The ecological paradigm is gaining more and more admirers.  Proper eating, clothes from natural (“environmentally friendly”) materials, food security, energy conservation, energy-efficient technology, renewable energy sources…  Today, the majority of people in one way or another are keen on at least one of the above topics.  Ecology, and Green industries, legislation, and ecotechnology – all of these concepts have become familiar terms, but they are still poorly understood: in large part, ecology implies clean air and water; the Green economy – cleaner facilities; and ecotechnology – any new thing the cranks can think up.  Interesting, amusing, perhaps even right—but it all exists somewhere in the depths of science, in the industrially developed countries, among the incomprehensible “Greens.”

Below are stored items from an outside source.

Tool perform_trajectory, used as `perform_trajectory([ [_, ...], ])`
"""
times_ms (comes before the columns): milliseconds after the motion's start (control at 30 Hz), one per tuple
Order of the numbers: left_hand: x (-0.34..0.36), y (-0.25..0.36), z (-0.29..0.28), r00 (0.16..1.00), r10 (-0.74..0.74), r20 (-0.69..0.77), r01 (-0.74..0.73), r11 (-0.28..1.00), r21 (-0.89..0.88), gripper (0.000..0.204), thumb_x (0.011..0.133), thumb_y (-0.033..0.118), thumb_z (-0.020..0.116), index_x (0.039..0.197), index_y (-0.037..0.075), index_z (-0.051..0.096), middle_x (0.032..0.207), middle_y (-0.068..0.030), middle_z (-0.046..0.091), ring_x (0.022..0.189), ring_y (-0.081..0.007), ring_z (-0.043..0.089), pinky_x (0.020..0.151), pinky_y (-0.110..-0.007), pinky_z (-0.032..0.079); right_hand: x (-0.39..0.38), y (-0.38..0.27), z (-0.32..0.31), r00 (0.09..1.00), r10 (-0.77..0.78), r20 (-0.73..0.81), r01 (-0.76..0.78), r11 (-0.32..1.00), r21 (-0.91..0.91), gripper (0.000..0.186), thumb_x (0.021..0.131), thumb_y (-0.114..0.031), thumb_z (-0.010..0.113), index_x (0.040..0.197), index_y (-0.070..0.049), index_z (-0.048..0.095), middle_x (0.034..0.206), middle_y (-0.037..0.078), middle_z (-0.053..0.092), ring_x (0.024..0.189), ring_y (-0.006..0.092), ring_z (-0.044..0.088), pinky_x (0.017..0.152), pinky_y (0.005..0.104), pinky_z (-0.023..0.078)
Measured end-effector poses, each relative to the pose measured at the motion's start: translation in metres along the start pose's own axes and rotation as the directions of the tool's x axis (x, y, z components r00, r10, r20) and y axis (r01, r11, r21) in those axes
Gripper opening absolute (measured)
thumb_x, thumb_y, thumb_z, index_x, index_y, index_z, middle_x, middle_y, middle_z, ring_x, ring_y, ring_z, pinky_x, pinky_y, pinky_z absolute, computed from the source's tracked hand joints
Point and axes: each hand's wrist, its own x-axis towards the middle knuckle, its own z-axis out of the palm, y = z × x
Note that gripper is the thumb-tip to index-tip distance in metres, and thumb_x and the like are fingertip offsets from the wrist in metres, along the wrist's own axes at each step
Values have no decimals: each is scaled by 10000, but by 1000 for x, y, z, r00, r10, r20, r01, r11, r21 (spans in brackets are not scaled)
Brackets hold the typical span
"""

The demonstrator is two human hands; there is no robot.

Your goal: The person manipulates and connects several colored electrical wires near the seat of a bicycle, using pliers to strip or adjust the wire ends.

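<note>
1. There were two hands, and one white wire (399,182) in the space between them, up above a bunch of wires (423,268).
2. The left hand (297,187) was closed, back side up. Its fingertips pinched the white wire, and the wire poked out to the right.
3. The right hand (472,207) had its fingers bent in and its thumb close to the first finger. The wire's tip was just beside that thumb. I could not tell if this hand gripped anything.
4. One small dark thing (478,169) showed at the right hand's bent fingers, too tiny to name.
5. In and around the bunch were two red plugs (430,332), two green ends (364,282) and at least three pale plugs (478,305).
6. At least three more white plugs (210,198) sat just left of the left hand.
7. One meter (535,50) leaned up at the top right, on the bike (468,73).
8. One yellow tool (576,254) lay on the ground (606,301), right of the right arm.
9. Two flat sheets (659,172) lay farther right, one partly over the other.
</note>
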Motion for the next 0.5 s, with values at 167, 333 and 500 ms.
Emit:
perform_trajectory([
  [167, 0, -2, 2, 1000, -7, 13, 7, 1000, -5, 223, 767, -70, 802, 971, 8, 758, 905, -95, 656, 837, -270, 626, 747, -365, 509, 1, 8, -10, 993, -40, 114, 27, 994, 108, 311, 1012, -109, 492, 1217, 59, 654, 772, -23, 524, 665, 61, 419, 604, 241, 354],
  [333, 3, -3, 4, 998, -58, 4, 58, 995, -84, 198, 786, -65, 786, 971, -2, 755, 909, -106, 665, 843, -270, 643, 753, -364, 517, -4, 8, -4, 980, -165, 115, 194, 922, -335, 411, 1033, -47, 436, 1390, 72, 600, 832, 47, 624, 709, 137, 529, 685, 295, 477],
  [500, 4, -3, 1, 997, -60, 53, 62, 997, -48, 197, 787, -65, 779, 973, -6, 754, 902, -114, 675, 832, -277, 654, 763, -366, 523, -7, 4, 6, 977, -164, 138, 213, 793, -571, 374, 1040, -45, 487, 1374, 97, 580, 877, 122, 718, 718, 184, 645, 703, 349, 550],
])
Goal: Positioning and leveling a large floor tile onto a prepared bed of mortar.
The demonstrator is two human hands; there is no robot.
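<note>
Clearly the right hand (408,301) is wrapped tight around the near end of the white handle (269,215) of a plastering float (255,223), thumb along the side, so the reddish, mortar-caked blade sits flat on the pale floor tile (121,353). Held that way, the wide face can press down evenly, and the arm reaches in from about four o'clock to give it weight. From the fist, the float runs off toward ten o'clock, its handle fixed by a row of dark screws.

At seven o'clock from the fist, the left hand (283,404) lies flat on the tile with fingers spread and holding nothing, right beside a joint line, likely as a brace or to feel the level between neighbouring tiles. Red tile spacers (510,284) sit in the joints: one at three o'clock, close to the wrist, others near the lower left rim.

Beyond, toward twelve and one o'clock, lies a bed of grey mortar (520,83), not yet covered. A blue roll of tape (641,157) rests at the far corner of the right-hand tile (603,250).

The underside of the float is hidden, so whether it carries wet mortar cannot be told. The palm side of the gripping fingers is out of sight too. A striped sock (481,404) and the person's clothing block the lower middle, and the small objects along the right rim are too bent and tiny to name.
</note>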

But in this life, people don’t change: just as before, few people really turn out the light when they leave a room, turn off the faucet when they brush their teeth, check the ingredients and expiration date when they buy groceries, buy appliances with energy economy in mind, and so on.

The word “ecology,” itself, literally means “concept” or “study” (logos) about one’s place of locality, habitation, or dwelling (eco).  Ecology cannot be “bad” or “good”: the study of one’s dwelling, home, or surrounding environment either is or isn’t.  Only the state of one’s living environment can be good or bad.  And what determines this state?  Why are more and more places on this planet becoming uninhabitable?  Why are there more deserts, shallower rivers, and more weather anomalies?  Why is the climate changing? 

But, here there arises an interesting detail.  If we begin from very long ago—that is, from the creation of the World—we will immediately notice that despite the external didactics of the previous paragraph, the world has a purely practical nature. 

The consumption of resources (not just of energy, but of resources themselves) began practically from the moment that humankind appeared: dwellings must be kept warm, food must be prepared, and various everyday demands must be satisfied.  Simply put, any “way of life” is directly connected with—if you will—the culture of consumption. 

Now this is what’s interesting.  From the beginning, it is taught in practically every world philosophy or religion (be it Christianity, Buddhism, Islam, or various other schools of thought) not to take from nature in excess.  And excess is that which does not make humankind better off.  In other words, wastefulness, greed, and extravagance in one’s consumption was considered an obstacle on the path towards Divine being.  Without going into the philosophy of this, we will note only that free time from righteous labor was supposed to be spent serving God, although this service took many various forms, as in all religions, God was not only the “Higher mind,” Parabrahman, Allah, or Jehovah.  God was that which is highest within the human being, that Divine hypostasis which makes a human “in the image and likeness of God.”  Within this paradigm, there is a solid foundation from which humankind is falling into an abyss.  It is founded in a simple physical law: the more humans take, the more they should give back—in its own way, a type of Law of Conservation of Energy.  Humans, and humankind as a whole, are by definition responsible for their own surrounding environment.  And if the surrounding environment becomes unfit, then the blame for this lies completely and wholly with the human community. 

To many, it still seems that this is philanthropic reasoning, all well and good as long as it doesn’t interfere with “money matters.”  If the question should arise—philanthropy or profit?—then there is only one answer: in the business world, there is no place for philanthropy. 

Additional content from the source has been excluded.